• **YOUR INSTRUCTIONS**
Gather from the material every line that contains the string "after".

• **SUPPLIED MATERIAL**
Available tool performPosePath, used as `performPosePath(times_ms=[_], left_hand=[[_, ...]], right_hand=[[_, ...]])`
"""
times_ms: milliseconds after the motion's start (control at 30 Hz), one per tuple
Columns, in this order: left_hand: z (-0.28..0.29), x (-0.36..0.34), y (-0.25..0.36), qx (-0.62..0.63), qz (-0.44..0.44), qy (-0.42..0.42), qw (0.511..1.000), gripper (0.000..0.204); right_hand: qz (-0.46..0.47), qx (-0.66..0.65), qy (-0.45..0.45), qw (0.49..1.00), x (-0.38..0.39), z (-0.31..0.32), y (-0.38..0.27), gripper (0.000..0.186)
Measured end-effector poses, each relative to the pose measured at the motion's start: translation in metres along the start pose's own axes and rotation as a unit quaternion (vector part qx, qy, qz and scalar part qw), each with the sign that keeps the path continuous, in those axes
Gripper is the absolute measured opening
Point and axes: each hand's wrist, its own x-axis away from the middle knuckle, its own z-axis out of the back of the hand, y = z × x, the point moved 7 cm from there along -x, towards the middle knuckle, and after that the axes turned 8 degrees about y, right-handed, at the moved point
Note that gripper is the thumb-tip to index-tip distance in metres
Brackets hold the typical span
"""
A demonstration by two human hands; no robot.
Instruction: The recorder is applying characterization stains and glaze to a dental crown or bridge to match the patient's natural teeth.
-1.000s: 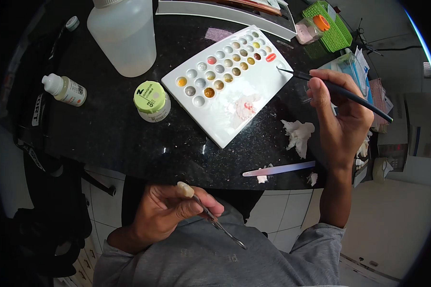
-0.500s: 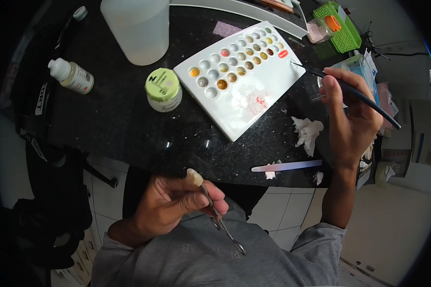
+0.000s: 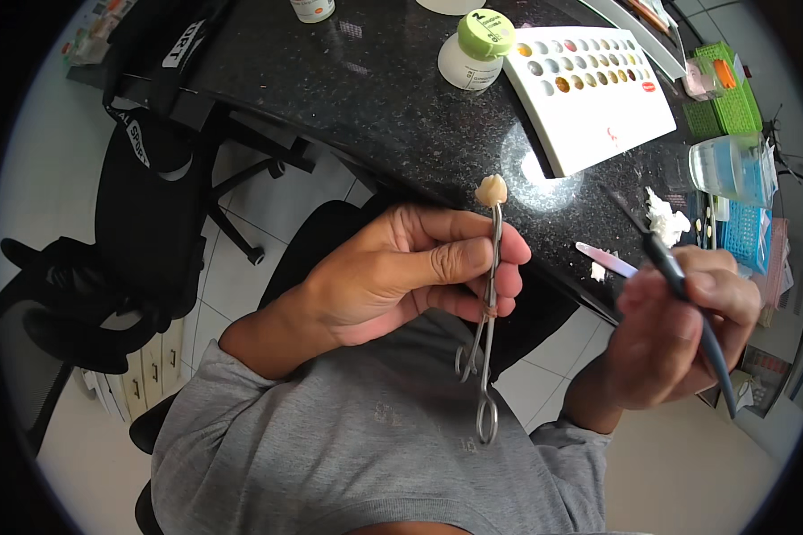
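Observation:
My left hand (image 3: 419,267) grips a metal locking forceps (image 3: 489,325) with ring handles, its tip pointing up. Clamped at that tip is a small cream-coloured dental crown (image 3: 492,190). In my right hand (image 3: 687,330), blurred by motion, a dark fine-tipped brush (image 3: 674,272) slants up to the left, apart from the crown. Beyond both hands lies a white porcelain palette (image 3: 593,125) with rows of wells holding coloured pastes and a small red smear on its flat part.
A green-lidded jar (image 3: 477,49) stands against the palette's left end. Right of the palette are a glass of water (image 3: 732,168), crumpled tissue (image 3: 665,220) and a blue basket (image 3: 748,236). A pinkish nail-file-like strip (image 3: 605,259) lies near the table edge. A black chair (image 3: 147,192) stands left.
My right hand has drawn the brush back from the palette toward my body. My left hand has lifted the forceps and turned the crown upward. The view has swung left and down.

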Motion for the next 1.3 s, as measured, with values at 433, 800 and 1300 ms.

• **EXERCISE RESULT**
times_ms: milliseconds after the motion's start (control at 30 Hz), one per tuple
Point and axes: each hand's wrist, its own x-axis away from the middle knuckle, its own z-axis out of the back of the hand, y = z × x, the point moved 7 cm from there along -x, towards the middle knuckle, and after that the axes turned 8 degrees about y, right-handed, at the moved point

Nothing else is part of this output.